Copy the listing exactly as given. Omit every picture.

═══

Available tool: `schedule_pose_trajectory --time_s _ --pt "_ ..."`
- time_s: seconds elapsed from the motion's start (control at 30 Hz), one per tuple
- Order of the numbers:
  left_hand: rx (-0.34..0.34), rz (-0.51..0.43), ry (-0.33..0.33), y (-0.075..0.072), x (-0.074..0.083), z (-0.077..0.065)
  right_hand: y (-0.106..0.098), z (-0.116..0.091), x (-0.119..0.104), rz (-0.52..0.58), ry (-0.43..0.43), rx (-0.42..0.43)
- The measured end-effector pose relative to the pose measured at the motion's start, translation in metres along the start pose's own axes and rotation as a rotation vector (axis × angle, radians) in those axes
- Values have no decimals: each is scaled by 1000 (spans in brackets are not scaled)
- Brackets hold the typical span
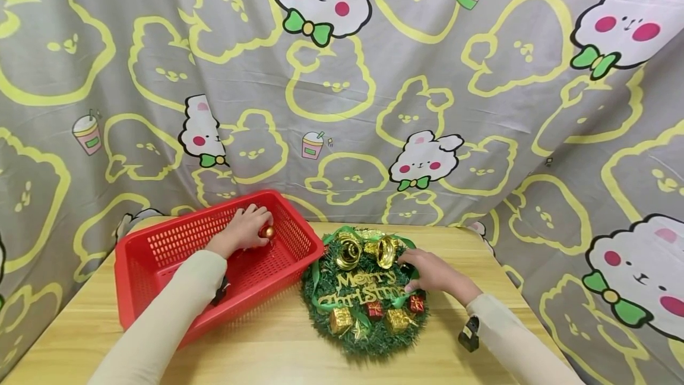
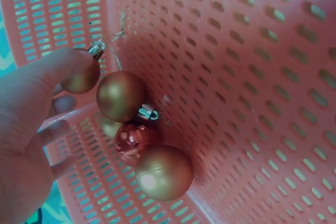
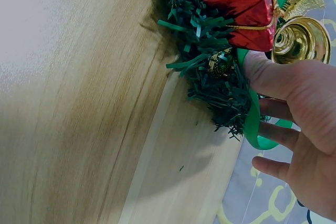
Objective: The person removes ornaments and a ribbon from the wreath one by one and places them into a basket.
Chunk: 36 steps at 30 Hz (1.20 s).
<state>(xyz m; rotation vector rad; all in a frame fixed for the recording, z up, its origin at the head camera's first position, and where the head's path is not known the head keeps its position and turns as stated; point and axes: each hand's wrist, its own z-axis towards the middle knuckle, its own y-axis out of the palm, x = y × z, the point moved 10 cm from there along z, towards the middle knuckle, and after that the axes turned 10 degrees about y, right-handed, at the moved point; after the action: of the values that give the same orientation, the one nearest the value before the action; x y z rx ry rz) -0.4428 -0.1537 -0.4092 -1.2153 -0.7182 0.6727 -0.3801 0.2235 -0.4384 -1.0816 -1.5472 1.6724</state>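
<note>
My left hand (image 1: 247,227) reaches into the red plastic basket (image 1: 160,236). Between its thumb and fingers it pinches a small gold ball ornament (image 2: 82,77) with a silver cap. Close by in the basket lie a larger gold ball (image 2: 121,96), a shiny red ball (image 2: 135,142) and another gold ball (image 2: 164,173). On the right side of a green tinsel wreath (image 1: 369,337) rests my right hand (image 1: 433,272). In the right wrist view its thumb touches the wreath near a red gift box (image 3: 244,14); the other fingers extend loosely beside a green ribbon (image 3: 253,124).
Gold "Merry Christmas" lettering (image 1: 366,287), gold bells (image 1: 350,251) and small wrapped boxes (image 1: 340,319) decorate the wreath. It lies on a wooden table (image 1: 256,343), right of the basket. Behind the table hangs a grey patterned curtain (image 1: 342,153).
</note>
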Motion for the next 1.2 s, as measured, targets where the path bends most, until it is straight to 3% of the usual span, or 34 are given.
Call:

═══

#### WRITTEN RESPONSE:
Available tool: `schedule_pose_trajectory --time_s _ --pt "_ ..."`
- time_s: seconds elapsed from the motion's start (control at 30 Hz), one per tuple
- Order of the numbers:
  left_hand: rx (-0.34..0.34), rz (-0.51..0.43), ry (-0.33..0.33), y (-0.075..0.072), x (-0.074..0.083), z (-0.077..0.065)
  right_hand: y (-0.106..0.098), z (-0.116..0.091), x (-0.119..0.104), rz (-0.52..0.58), ry (-0.43..0.43), rx (-0.42..0.43)
- The measured end-effector pose relative to the pose measured at the motion's start, translation in metres along the start pose's own axes and rotation as a rotation vector (axis × angle, radians) in those axes
- Values have no decimals: each is scaled by 1000 (spans in brackets are not scaled)
- Brackets hold the typical span
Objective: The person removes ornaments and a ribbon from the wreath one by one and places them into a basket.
Chunk: 36 steps at 30 Hz (1.20 s).
<state>(xyz m; rotation vector rad; all in a frame fixed for the recording, z up, its origin at the head camera's first position, and where the head's path is not known the head keeps its position and turns as stated; point and axes: each hand's wrist, its own z-axis towards the middle knuckle, its own y-axis out of the palm, x = y × z, the point moved 10 cm from there along z, towards the middle knuckle, and after that the axes turned 10 degrees about y, right-handed, at the moved point; after the action: of the values that give the same orientation, the one nearest the value before the action; x y z rx ry rz) -0.4428 -0.1537 -0.4092 -1.2153 -0.7182 0.6727 -0.3801 0.2235 -0.4384 -1.0816 -1.5472 1.6724</state>
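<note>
My left hand (image 1: 247,227) reaches into the red plastic basket (image 1: 160,236). Between its thumb and fingers it pinches a small gold ball ornament (image 2: 82,77) with a silver cap. Close by in the basket lie a larger gold ball (image 2: 121,96), a shiny red ball (image 2: 135,142) and another gold ball (image 2: 164,173). On the right side of a green tinsel wreath (image 1: 369,337) rests my right hand (image 1: 433,272). In the right wrist view its thumb touches the wreath near a red gift box (image 3: 244,14); the other fingers extend loosely beside a green ribbon (image 3: 253,124).
Gold "Merry Christmas" lettering (image 1: 366,287), gold bells (image 1: 350,251) and small wrapped boxes (image 1: 340,319) decorate the wreath. It lies on a wooden table (image 1: 256,343), right of the basket. Behind the table hangs a grey patterned curtain (image 1: 342,153).
</note>
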Motion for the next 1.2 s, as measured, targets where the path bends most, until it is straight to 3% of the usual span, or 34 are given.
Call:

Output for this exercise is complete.